During my first year, there were days when I came home from school fired up and in love with the career path I had chosen; whereas other days, I came home stressed and overwhelmed with the rigor and caseload.
Everyday, though, I was determined to maximize my experience and to find a way to make the journey fun and productive.
I wanted to maintain a big picture focus instead of allowing myself to get caught up in the day-to-day stressors. So now that I'm a second year, I want to share 12 tips that helped me succeed during my first year in PT school:
- LOVE WHAT YOU DO! Nerd out! Find aspects of physical therapy and patient care that you truly enjoy and allow yourself to be driven by them. This will lead to more dedicated and enjoyable studying.
- Get involved. Don't just think about it, do it! I found a couple of volunteer outlets and attended them with the mindset of giving my time to help others. I ended up gaining so much more in the form of experience and insight from these avenues. I worked with Special Olympics, Samaritan's Purse, and The Arthritis Foundation and had a blast helping others while networking and obtaining real world experiences. Second, I became active in the North Carolina chapter of the APTA and I became a member of the Student Special Interest Group. By doing so, I have made countless connections, found my #PTfam, and even secured clinicals through recruiters and clinic managers I've met along the way!

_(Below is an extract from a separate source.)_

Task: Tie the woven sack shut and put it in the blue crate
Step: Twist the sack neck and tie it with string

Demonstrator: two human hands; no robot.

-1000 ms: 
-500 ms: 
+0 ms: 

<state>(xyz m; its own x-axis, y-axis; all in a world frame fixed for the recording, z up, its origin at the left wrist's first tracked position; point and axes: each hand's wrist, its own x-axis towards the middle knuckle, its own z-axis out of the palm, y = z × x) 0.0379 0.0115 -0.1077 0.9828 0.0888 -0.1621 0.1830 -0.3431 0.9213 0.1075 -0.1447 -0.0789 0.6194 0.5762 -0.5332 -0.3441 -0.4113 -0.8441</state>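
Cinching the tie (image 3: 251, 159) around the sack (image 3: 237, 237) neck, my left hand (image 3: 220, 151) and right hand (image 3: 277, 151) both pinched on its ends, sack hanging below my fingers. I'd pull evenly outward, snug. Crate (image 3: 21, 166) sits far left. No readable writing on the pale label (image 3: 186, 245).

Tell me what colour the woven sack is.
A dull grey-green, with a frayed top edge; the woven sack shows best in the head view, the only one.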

- Utilize your immediate network. I never realized how beneficial other people's experiences and knowledge could be. I am a very independent person and prefer to navigate my own path while creating my own learning environment. However, I gained some of my most important information and advice through side conversations with professors and other students as they shared clinical pearls.
- Don't be afraid to work hard. Really hard. I underestimated my own potential and how many hours I could study. But you'll find that a minute spent studying is never a minute wasted and will 100% pay off on test day.
- "All you can do is all you can do, but all you can do is enough." This was a quote from my father who I have watched work days, nights, and weekends on his own job. I told him I didn't know if I could survive PT school and this was his response.
- Reach out to aspiring students and remember how fortunate you are to be in the position that you are! Remember why you chose the field of physical therapy for a reason and how hard you worked to get there.
- Balance social/study life. I went through a phase where I did nothing except study. I neglected my personal workout time and time with my family and friends. Fortunately, I quickly learned that was a mistake. As a student, it is important to dedicate yourself to your studying and learning. However, it is crucial to maintain your relationships, social time, and personal time.
- Find your tribe. My roommate is in the same program and is just as nerdy as I am. Every afternoon on our way home from school, we would discuss something new that we each learned that day. This solidified the concept and allowed us to maintain our passion and motivation for learning.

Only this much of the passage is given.